Life in lost azimuth

When the third country resettlement package was opened, Kharga and Narmaya were against the idea. They had a firm belief to return to Bhutan and live there with respect and dignity. But things didn’t happen as they thought and most of the trusted people in the community had already left the camp. Even though it was not their choice, they decided to sacrifice their life for the happiness of coming generations. In 2010, the family showed their intent to resettle in USA but as their case was forwarded for the process, Kharga Dahal (husband of Narmaya) passed away. The very incident created scars of deep sorrows for Narmaya and other hardships to overcome. Nevertheless, she was resettled  in Virginia with a grandson and later migrated to Akron, Ohio in 2014.

It was hard to digest the larger picture of celestial movement, the concept of day and night across the hemisphere. Narmaya never understood as why there is day here at USA and at the same time night at Bhutan. She gets confused as there is snow fall on the plains of Akron, Ohio. She conceptualizes that for the snow, it has to be mountain- a higher altitude.

During Teej of 2016, I was driving her from Akron to Cleveland, Ohio. On the 45 minutes driving she made many inquiries and asked few questions. Among many the most striking was that she was confused as where she heading. Meaning she thought that she was going from Goshi to Powang or Lalidhapper as her bother was at Powang. She reminded to me to stop at Deurali so that she could pick some leaves and flowers to the goddesses of Deurali and offer them. I was so touched when she told that. Literally I couldn’t reply her instantly. I reminded her that we were not in Bhutan. She didn’t believe me. She also asked me to stop at Samakhola so that she could wash her feet and drink the fresh running water. All her inner soul (Aatma) was roaming over that place and nothing could ever replace that. How much she felt humiliated, defeated, entrapped or destroyed she couldn’t frame it properly but I saw all in totality. I don’t know whether the feelings of such soul will ever hurt those wrong doers. If so, the perpetrator should have suffered on every inhale of breath. But a belief is spiritual aspect of human society and may not affect the reality of substance.

Nar Maya shared her story when she first saw a radio at 40 years of age in Bhutan. Her sister-in-law’s husband (Tiwari) bought the radio from Kalimpong and all her relatives used to gather to listen to the music from Radio Nepal.

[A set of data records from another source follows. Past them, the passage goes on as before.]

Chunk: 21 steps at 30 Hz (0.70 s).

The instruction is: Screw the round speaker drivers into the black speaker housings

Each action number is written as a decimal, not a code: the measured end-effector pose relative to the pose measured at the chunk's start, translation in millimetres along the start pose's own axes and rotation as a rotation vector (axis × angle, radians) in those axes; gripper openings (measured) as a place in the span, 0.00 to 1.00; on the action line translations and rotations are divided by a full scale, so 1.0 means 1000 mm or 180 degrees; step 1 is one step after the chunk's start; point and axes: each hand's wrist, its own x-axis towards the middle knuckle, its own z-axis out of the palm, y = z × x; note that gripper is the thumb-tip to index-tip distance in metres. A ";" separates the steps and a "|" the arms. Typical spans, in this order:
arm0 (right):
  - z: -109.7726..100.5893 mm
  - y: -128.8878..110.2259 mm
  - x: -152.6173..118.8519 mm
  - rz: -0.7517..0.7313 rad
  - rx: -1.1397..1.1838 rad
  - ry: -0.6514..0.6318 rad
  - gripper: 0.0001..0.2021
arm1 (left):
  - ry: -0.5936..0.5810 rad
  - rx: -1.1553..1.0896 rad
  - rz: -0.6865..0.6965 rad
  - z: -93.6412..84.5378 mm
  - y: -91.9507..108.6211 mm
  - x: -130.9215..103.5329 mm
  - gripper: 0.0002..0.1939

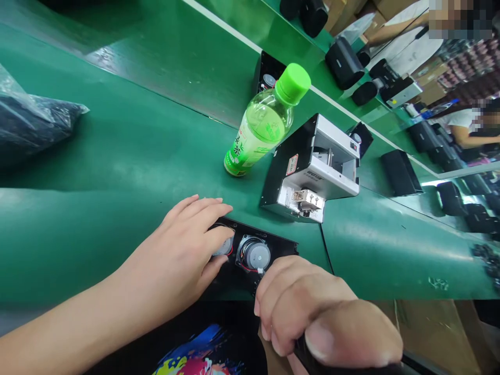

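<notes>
A black speaker panel (281,246) lies at the table's near edge, with round grey speaker drivers and red wires on it. My left hand (191,234) holds the panel's left part, fingers over its far side and thumb by the left driver (223,247), which it partly covers. The other driver (255,255) shows fully between my hands. My right hand (312,307) is closed in a fist around a black screwdriver (302,351). Most of that tool is hidden by the fingers; its tip seems to be near the right driver's lower corner.
Beyond the panel stand a green-capped drink bottle (260,130) and a black-and-silver machine (308,172). A clear plastic bag with dark contents (35,120) lies at left. Black speaker housings (344,62) line the far bench, where other people sit. Another panel (269,73) is behind the bottle.
</notes>
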 end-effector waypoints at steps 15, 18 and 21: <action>-0.008 -0.039 0.082 -0.0136 -0.0268 0.0345 0.24 | -0.0098 -0.0163 0.0249 -0.014 -0.012 -0.006 0.20; -0.019 -0.050 0.064 -0.0189 -0.0249 0.0614 0.26 | -0.0084 -0.0118 0.0361 -0.018 -0.022 -0.007 0.23; -0.038 -0.063 0.032 -0.0290 -0.0235 0.0910 0.26 | -0.0016 0.0046 0.0475 -0.012 -0.035 -0.007 0.22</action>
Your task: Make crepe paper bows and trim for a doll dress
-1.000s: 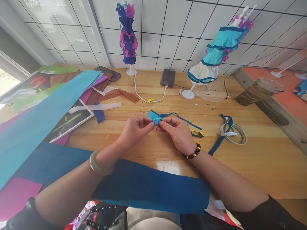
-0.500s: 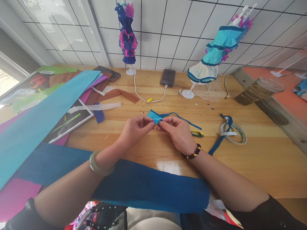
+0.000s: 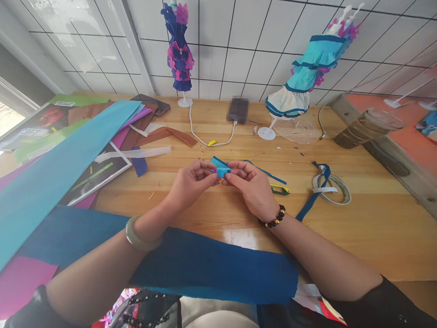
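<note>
Between my fingertips is a small light-blue piece of crepe paper (image 3: pixel 222 172) with a dark-blue edge. My left hand (image 3: pixel 195 181) pinches its left end, and my right hand (image 3: pixel 249 184) pinches the right end. Part of the piece sticks up behind the fingers. Behind my right hand a thin dark-blue strip (image 3: pixel 271 176) trails along the table. A yellow-green cutter (image 3: pixel 280 189) lies just right of that hand, partly hidden by it. Under my forearms stretches a wide dark-blue crepe sheet (image 3: pixel 218 264).
Left are a light-blue sheet (image 3: pixel 68 157), magazines and coloured papers. At the back stand two dressed doll figures, one purple (image 3: pixel 181 50), one turquoise (image 3: pixel 307 68). Right lie a tape roll (image 3: pixel 345 193) with a blue strip and a tilted drink cup (image 3: pixel 362 130). A white cable (image 3: pixel 193 125) runs behind.
My fingers have shifted slightly on the light-blue piece, and more of its flat face shows between them. Both hands still hold it in nearly the same place.
</note>
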The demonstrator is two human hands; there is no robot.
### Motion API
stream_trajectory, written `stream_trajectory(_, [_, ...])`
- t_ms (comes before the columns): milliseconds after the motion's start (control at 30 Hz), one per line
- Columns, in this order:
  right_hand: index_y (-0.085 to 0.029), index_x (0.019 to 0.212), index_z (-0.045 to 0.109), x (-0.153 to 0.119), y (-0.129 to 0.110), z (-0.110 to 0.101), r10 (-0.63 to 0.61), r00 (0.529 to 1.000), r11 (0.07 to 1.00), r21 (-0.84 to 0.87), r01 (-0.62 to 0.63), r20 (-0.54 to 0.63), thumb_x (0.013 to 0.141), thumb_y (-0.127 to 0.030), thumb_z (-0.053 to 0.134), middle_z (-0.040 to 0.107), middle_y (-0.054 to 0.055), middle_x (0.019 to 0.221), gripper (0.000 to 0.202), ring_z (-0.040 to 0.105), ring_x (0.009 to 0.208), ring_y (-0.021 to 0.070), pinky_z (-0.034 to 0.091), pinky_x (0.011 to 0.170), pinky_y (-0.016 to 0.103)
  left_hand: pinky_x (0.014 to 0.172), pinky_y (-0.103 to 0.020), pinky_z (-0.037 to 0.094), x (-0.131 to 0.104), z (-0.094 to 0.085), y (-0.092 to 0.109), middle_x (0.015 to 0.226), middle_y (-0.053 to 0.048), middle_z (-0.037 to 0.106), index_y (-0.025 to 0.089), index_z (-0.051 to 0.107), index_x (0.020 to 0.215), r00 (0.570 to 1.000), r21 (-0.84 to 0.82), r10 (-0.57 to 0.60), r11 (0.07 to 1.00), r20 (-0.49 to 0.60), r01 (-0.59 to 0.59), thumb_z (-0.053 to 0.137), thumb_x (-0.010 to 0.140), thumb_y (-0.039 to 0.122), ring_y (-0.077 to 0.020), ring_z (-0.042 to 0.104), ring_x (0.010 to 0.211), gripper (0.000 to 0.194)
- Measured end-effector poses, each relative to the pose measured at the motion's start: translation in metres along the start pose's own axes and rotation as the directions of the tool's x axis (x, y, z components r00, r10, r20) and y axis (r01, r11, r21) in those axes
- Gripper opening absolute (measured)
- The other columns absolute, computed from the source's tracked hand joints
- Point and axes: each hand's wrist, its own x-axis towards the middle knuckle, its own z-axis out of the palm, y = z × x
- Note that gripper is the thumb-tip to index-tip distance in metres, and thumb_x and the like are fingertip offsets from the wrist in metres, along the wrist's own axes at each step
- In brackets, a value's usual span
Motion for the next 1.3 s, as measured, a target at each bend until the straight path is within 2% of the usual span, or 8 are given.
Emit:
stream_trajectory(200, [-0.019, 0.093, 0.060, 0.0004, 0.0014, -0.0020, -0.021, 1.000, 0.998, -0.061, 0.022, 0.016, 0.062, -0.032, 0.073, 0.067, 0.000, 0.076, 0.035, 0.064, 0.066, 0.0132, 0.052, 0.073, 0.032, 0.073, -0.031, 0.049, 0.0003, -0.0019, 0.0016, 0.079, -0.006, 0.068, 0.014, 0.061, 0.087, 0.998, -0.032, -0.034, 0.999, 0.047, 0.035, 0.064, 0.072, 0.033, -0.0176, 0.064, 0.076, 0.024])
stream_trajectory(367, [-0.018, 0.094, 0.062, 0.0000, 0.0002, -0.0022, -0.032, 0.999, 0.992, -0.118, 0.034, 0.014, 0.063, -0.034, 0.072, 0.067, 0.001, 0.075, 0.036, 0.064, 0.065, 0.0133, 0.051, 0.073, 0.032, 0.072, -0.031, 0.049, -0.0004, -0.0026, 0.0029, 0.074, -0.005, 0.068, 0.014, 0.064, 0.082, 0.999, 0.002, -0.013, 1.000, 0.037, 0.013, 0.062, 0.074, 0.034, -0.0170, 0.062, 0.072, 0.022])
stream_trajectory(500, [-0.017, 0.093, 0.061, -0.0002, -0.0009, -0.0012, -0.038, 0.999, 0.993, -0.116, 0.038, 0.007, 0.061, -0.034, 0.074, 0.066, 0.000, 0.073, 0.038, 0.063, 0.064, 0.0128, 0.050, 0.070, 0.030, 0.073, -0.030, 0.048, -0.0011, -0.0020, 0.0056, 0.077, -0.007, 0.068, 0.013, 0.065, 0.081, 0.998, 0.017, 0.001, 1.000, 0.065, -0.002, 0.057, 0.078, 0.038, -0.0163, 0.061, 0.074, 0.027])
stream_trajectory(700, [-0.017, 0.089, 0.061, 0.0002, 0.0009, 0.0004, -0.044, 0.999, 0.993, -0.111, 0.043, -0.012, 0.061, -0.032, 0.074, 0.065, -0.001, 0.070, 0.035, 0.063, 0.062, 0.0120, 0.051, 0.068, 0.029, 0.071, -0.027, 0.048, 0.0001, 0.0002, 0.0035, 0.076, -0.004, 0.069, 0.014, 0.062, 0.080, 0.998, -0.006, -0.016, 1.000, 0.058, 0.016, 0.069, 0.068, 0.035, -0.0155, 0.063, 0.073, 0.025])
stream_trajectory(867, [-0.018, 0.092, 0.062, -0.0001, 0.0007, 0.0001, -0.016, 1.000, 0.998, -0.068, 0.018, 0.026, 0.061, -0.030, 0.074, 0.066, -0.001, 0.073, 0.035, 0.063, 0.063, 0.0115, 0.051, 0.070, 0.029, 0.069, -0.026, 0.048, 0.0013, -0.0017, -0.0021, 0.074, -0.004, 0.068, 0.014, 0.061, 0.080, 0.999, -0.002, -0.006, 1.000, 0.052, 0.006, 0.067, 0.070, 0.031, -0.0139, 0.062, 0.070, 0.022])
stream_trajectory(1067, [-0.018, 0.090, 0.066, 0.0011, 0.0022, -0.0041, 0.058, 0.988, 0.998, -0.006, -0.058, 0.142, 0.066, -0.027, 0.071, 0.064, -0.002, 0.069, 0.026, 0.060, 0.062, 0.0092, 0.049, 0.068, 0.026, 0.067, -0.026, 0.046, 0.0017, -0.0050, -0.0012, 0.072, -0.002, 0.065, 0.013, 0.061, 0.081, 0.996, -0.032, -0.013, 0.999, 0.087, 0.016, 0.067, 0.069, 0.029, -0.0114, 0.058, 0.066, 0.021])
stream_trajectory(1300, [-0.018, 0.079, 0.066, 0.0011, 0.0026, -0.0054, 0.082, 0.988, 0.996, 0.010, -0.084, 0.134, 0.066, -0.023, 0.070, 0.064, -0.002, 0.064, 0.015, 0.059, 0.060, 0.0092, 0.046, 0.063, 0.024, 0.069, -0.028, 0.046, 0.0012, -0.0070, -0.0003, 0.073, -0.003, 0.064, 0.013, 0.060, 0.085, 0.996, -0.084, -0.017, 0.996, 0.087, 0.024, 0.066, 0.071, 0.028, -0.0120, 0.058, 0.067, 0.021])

Our community especially the senior citizen lived a very simple and common life in the thick and thin of those Himalayan foothills. But the complexity of life in the megalopolis region is eventually killing us. And at the descending phase of her life, without doubt this should be her most stressful time. She isn’t happy and satisfied with the mode of life. She doesn’t see her neighbor walking and talking to her. She never made a single friend here. And she doesn’t understand why people keep the pet animals and care them so much. Whenever she sees a stranger she assumes the caste of that particular person. She’s unaware of other religion and caste-less community.

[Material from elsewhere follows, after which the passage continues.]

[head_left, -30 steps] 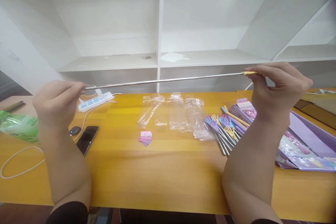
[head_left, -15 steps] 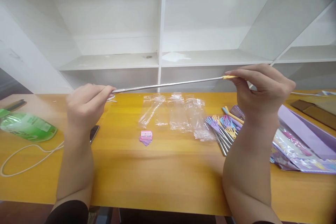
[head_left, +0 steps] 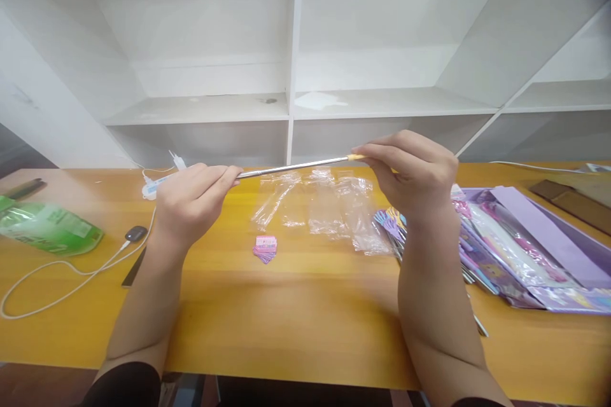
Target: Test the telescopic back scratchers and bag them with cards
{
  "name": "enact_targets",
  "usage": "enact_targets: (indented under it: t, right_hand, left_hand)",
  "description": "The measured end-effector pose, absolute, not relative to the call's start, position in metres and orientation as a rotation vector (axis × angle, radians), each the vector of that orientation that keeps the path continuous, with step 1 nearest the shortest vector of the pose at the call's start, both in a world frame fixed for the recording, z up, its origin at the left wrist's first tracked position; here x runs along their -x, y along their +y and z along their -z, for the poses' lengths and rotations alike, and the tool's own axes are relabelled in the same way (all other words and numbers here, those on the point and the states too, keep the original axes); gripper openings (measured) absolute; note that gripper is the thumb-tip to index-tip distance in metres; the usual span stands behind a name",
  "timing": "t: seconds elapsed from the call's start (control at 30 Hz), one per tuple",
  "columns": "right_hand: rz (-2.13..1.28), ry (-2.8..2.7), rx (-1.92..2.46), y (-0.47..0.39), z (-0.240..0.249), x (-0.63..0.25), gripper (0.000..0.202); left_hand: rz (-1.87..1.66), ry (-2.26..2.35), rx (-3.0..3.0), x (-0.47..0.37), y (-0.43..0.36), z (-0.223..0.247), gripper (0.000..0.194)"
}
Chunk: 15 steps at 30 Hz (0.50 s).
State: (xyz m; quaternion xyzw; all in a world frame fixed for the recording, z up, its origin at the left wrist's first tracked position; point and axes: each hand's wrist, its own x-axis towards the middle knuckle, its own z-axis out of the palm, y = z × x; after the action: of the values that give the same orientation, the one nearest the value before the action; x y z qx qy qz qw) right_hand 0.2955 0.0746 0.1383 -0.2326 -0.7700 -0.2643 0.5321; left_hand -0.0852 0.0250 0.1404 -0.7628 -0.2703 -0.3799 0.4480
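A telescopic back scratcher [head_left: 296, 166] with a thin metal rod is held up level above the table. My left hand [head_left: 193, 197] is closed on one end of it, the fingertips pinching the rod. My right hand [head_left: 413, 165] pinches the yellow end; the rest of that end is hidden in the fingers. Below the rod lie several clear plastic bags [head_left: 329, 210] and a small stack of pink cards [head_left: 265, 248]. Behind my right forearm, a pile of back scratchers with coloured hand-shaped heads [head_left: 389, 222] is partly covered.
A purple box [head_left: 568, 241] with wrapped goods stands at the right. On the left are a green pouch [head_left: 52, 229], a white cable [head_left: 67, 292], a dark phone [head_left: 133, 269] and a power strip [head_left: 150, 187]. White shelves [head_left: 382, 98] rise behind the table.
My hands have come closer together, the right one moving left and the left one right. The visible length of the back scratcher's rod is much shorter.
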Motion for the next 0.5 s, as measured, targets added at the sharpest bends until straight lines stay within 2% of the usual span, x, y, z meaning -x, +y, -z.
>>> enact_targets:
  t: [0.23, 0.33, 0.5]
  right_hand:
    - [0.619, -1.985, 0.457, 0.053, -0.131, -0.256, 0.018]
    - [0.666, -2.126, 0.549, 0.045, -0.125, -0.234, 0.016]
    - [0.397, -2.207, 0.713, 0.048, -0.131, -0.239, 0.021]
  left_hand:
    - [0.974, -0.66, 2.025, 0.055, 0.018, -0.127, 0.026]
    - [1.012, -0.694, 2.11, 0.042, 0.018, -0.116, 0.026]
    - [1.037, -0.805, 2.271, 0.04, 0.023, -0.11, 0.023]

With a single case, the sample size may be too small to generalize the conclusion of integration versus assimilation for our elderly population but this may open the door for further discussion. The integration process is very tough. The worldwide spread of family members and inadequate accessibility of the frequent visit to them is adding further bitterness. The elderly citizen cannot meet their community folks frequently for interactions due to highly sparse pattern of settlement of our population in the city.

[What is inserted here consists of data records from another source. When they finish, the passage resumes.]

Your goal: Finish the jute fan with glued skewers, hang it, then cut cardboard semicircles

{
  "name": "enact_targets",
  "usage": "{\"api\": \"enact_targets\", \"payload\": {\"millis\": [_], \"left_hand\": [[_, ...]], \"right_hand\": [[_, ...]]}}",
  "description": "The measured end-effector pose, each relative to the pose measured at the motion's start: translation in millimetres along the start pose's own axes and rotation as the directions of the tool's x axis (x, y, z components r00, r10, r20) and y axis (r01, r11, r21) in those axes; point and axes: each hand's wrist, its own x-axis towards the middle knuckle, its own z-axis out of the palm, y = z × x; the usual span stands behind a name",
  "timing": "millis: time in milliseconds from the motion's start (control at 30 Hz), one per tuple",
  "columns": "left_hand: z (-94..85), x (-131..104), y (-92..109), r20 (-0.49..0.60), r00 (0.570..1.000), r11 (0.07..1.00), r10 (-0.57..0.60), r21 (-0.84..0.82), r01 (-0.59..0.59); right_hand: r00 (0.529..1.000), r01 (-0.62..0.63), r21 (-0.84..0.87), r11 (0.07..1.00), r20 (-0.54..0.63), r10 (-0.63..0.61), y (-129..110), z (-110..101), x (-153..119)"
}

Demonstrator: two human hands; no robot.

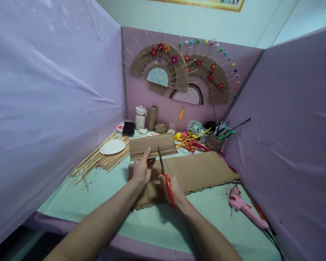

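Note:
My left hand [142,169] pinches the lower edge of a small rectangular piece of cardboard [141,146], holding it up above the table. Red-handled scissors [168,189] are gripped in my right hand [176,186], their blades pointing away from me and lying against the piece's lower edge. Whether the blades are parted there is hard to make out. Beneath both hands lies a larger sheet of cardboard [203,168] with a ragged front edge.
Thin wooden sticks [108,159] and a white disc [112,146] lie on the left. A pink glue gun [244,208] with its cord rests at right. Behind are a white jar [140,116], twine [161,127], a pen holder [215,141] and half-round flower decorations [206,72] against the pink panel.

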Motion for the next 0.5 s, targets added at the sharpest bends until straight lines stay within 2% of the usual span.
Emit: {"api": "enact_targets", "payload": {"millis": [233,500], "left_hand": [[1.7,-0.9,1.8,0.005,1.0,1.0,-0.021,0.003,0.021],[3.5,-4.5,3.1,0.061,0.998,0.995,0.029,0.096,-0.034]], "right_hand": [[1.0,0.01,-0.02,1.0,-0.004,-0.01,-1.1,1.2,0.5],[0.999,0.038,-0.011,0.999,0.01,-0.038,-1.3,-4.3,0.5]]}}
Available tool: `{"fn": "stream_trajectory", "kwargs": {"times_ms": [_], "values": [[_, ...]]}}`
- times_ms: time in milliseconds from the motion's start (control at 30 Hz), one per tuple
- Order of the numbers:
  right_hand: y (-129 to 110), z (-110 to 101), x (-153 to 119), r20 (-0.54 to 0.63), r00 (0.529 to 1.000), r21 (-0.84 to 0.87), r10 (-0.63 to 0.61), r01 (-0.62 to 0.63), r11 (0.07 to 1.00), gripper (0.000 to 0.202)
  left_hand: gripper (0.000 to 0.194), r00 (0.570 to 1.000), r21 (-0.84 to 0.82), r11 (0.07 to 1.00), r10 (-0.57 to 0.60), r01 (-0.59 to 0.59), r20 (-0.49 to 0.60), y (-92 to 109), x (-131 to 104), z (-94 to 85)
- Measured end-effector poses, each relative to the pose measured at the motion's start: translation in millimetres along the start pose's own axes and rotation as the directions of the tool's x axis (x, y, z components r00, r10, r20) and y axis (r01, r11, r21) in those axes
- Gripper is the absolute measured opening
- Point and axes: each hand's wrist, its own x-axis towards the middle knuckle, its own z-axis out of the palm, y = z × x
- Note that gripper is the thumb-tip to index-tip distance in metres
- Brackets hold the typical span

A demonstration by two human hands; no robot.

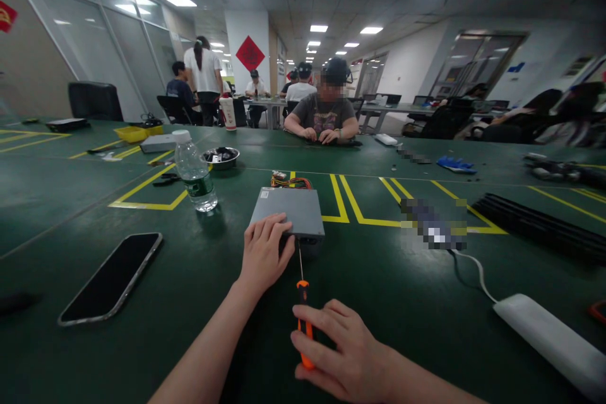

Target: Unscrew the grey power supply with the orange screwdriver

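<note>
A grey metal computer power supply [294,207] lies on the green table, a bundle of coloured wires [290,182] at its far side. My left hand [266,246] grips its near left corner, with the fingers across the top and the thumb at the front. Between the fingers and thumb of my right hand [341,342] is a screwdriver [303,293] with an orange and black handle. Its thin shaft points away from me, and the tip meets the front face of the power supply. The exact spot under the tip is too dark to make out.
Left of the power supply stand a water bottle [195,173] and a metal bowl [222,156] of small dark parts. A phone [113,278] lies at the near left. On the right are a white power strip [544,334] and a black slatted part [540,224]. A person [322,113] sits opposite.
</note>
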Motion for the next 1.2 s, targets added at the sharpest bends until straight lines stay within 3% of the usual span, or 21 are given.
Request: {"fn": "stream_trajectory", "kwargs": {"times_ms": [367, 467, 600, 667, 733, 833, 1000, 1100, 1200], "values": [[3, -6, -5, 0.051, 0.999, 0.087, 0.017, -0.022, 0.996, 0.03, 0.017, 0.999, -0.019, 1.0, -0.002, 0.001, -0.038, 2, 0, -1.2], [3, -6, -4, 0.023, 1.0, 0.038, -0.001, 0.0, 0.999, 0.026, 0.018, 0.993, -0.042, 0.999, -0.002, -0.003, -0.12, 0, -4, -1.6], [4, -1, -8, -0.091, 0.994, 0.066, 0.065, -0.059, 0.996, 0.03, 0.016, 0.963, -0.122, 0.993, -0.04, 0.008, -0.267, -6, -11, -0.5], [5, 1, -10, -0.116, 0.99, 0.071, 0.08, -0.072, 0.995, 0.031, 0.018, 0.972, -0.233, 0.972, -0.085, 0.033, -0.217, -7, -14, 1.0], [6, 1, -10, -0.11, 0.991, 0.059, 0.071, -0.065, 0.996, 0.03, 0.02, 0.974, -0.31, 0.94, -0.187, 0.141, -0.124, -7, -15, 2.1], [5, 1, -8, -0.099, 0.993, 0.039, 0.062, -0.058, 0.998, 0.028, 0.024, 0.966, -0.3, 0.927, -0.253, 0.226, -0.054, -6, -12, 1.0], [4, 0, -6, -0.096, 0.994, 0.022, 0.05, -0.048, 0.999, 0.025, 0.038, 0.989, -0.157, 0.981, -0.124, 0.11, -0.081, -5, -10, -4.9], [4, -1, -6, -0.086, 0.995, 0.029, 0.06, -0.058, 0.998, 0.023, 0.032, 0.986, -0.103, 0.995, -0.023, 0.006, -0.163, -2, -11, -7.5], [3, -4, -4, -0.051, 0.996, 0.026, 0.076, -0.075, 0.997, 0.023, 0.017, 0.983, -0.071, 0.996, 0.04, -0.053, -0.178, 4, -9, -9.1]]}}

Narmaya have no sense of place, time or  her daily life interactions of immediate past, but possesses an engraved memory of life in Dagana. She is naturalized to US citizen in 2016.  She has three cataract surgery to clear her vision, but do not recognize her visitors unless they relate some piece of connection to her. She can hear well to this age.

Her eldest, Gopilal Dahal is resettled in Australia, two daughters left behind in Bhutan and rest taking roots in the US.